Surgical options need to be discussed with patients unwilling to commit to long-term PPI. Anti-reflux Surgery (LARS) is an alternative treatment to long-term pharmacologic therapy, especially in patients with large hiatal hernias or Barrett’s esophagus but was noted to have higher risks of symptom recurrence, especially in obese patients[78,79]. As a result, some studies reported that the utilization of anti-reflux surgery is greater when used in conjunction with weight loss in patients with BMI over 35[80]. Despite initial success with LARS, studies reported that as many as 48% patients who have undergone LARS resumed PPI therapy at 5-year mark[81]. Additionally, LARS requires pre-surgery work up, which includes HRM.

PATIENT’S PERCEPTION OF PPI THERAPY

Patients understanding of therapy and how it works directly contribute to patient satisfaction and treatment success. Shared decision-making regarding duration of treatment and side-effect profile is key. Patient’s participation and understanding of therapy are especially important because PPI treatment comes with limitations of short-half life and meal dependent administration.

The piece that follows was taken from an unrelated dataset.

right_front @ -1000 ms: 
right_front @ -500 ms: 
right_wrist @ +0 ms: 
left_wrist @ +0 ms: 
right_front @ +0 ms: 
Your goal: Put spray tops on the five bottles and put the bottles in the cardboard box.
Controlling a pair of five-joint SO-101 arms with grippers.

In the setting of new concerns regarding PPI’s side-effects and growing media coverage of this topic, patients are increasingly more worried about staying on PPIs long-term. Therefore, increasing awareness among primary care providers on the proper use of PPIs is crucial. Additionally, managing patient’s expectations and educating on the evidence behind the reported side effects becomes important. Prior to the therapy initiation, anticipated duration of treatment should be discussed with the patient. Risks and benefit discussion needs to take place. Whether the PPI therapy is prescribed by the primary care or gastroenterology physician, the decision to start the therapy should be evidence-based and rely on most recent guidelines supported by high quality evidence. Additionally, prescribing physicians should have an ongoing discussion with their patients and re-evaluation of their need to stay on PPI therapy. Working together with the patient, setting realistic expectations from the beginning, following evidence-based guidelines, and continuing to re-evaluate of need for therapy could increase patient satisfaction with medical care, provide reassurance, and help more people to safely benefit from PPI therapy.

CONCLUSION

Since their first introduction to the medical practice, PPIs have come a long way and we now know much more about their pharmacodynamics and side-effect profile. The side-effect data remains controversial with most recent ACG guidelines arguing against significant risks associated with this therapy. While data provided by ACG is reassuring, PPI therapy should still be utilized according to evidence-based practice. We now know more about which patients are more likely to benefit from this therapy and why some patients should only be on it short term. As our understanding of this therapy deepens, our practice should change to help more patients to safely benefit from PPIs. Following evidence-based guidelines and working together with a patient managing expectations and educating on risks may be the key to successful come back of PPI therapy.